Andrew Paley – Scattered Light (2020, Highwires)

Solo-Alben brauchen Zeit. Einerseits in der Erstellung, andererseits in der Veröffentlichung. Der erstgenannte Aspekt erscheint aus künstlerischer Perspektive nur zu verständlich. Schließlich wollen Ideen und Songs reifen; außerhalb der Dynamik eines Bandverbunds. Dass Andrew Paleys zweite Platte im Alleingang viel später herausgebracht wurde, als ursprünglich intendiert, hat jedoch keinerlei kreative Ursachen. Vielmehr findet sich die Begründung, wie bei nahezu allem in diesem Jahr, in der Corona-Pandemie. Geschrieben hat der THE STATIC AGE-Frontmann die elf Tracks weit vor dem globalen Covid-Ausbruch.
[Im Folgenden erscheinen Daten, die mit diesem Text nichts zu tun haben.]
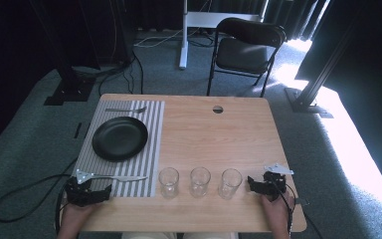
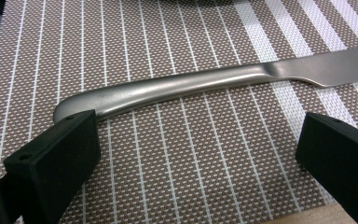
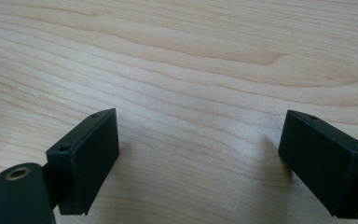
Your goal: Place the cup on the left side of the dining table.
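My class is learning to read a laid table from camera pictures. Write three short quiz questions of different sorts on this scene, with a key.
1. True or false: the knife lies on the striped placemat.
2. How many empty glasses stand in the row along the near edge of the table?
3. Multiple choice: the left gripper is A) shut on the knife, B) open with the knife handle just beyond its jaws, C) holding the black plate.

Key: 1 true; 2 three; 3 B.

Black plate (image 1: 119,138) on striped placemat (image 1: 154,149), fork (image 1: 126,109), black folding chair (image 1: 247,47)
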`<state>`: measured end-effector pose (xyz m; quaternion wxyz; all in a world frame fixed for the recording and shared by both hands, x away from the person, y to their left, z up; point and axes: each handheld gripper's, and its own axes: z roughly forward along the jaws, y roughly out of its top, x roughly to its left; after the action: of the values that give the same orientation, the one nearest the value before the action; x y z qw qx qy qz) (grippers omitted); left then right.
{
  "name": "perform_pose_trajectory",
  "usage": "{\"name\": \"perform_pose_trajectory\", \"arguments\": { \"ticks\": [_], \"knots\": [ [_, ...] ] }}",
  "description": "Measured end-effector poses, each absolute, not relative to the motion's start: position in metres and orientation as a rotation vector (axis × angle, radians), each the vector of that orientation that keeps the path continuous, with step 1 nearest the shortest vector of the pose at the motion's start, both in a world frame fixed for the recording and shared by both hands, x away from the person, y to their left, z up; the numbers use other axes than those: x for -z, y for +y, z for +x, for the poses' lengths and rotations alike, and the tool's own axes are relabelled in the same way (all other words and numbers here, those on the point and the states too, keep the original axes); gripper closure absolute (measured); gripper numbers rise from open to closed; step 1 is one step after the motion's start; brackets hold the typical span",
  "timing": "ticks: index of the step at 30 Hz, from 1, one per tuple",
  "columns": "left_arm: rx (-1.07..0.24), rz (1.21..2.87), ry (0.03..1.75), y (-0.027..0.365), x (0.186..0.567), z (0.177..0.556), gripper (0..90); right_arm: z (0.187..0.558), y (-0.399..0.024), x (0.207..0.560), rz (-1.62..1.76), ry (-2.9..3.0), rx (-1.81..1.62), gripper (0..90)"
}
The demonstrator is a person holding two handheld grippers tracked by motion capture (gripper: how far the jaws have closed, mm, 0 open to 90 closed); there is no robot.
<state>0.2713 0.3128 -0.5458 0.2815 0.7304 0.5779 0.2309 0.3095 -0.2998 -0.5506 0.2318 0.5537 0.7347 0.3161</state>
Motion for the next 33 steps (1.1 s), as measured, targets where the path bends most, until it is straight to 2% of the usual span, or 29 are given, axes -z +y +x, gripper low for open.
{"name": "perform_pose_trajectory", "arguments": {
  "ticks": [15,23,33],
  "knots": [
    [-0.627,1.946,1.536,0.3137,0.5468,0.2695,0.7,0.3091,-0.2992,0.5506,1.518,2.02,-0.87,12.0],
    [-0.617,1.976,1.418,0.3148,0.5447,0.2631,0.8,0.3091,-0.2991,0.5506,1.518,2.021,-0.87,12.0],
    [-0.578,1.969,1.355,0.3185,0.5426,0.2619,2.3,0.3091,-0.2991,0.5506,1.518,2.021,-0.87,12.0]
  ]
}}
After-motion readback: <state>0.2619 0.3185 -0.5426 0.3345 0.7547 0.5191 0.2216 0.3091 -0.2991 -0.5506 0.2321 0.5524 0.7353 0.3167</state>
Und trotzdem erscheint „Scattered Light“, so der Titel von Paleys jüngstem Streich, wie der perfekte Soundtrack eines Jahres, das ist wie kaum eines zuvor.

Musikalisch orientiert sich der Chicagoer Informatik-Doktorand am Wave- und Synthie-Pop der 80er. Der melancholisch versehene Ansatz wirkt oft zurückgenommen, was auch an Paleys zart hervorgehobener, nicht selten gehauchter Stimme liegt. Darunter greifen elektronische Elemente ineinander, deren scheinbare Fragilität in Kontrast zum oft politischen Kontext der Lyrics steht. Paley lotet Gefühlshorizonte aus, die eng mit dem Zustand der USA unter dem scheidenden Präsidenten Donald Trump verknüpft sind. Und dem Leben in einer modernen Welt, deren technische Errungenschaften das Individuum nicht selten auf Fußspuren im digitalen Raum reduzieren.

Aus dem Gegensätzlichen, der auditiven Anmut und dem inneren Konflikt, zaubert Paley eine bemerkenswerte Platte. Die scheint auf einem durchweg erhabenen Niveau zu verweilen, setzt durch flottere Momente („Sequels“) und punktiert leuchtendere Klangfarben („Dirty Jeans“) aber genug Ausrufezeichen, um den Hörer zu fordern. Und das Beste daran: Die Wirkung dieser im besten Sinne zeitlosen Scheibe wird auch noch erhalten bleiben, wenn Covid und Trump längst Schnee von gestern sind.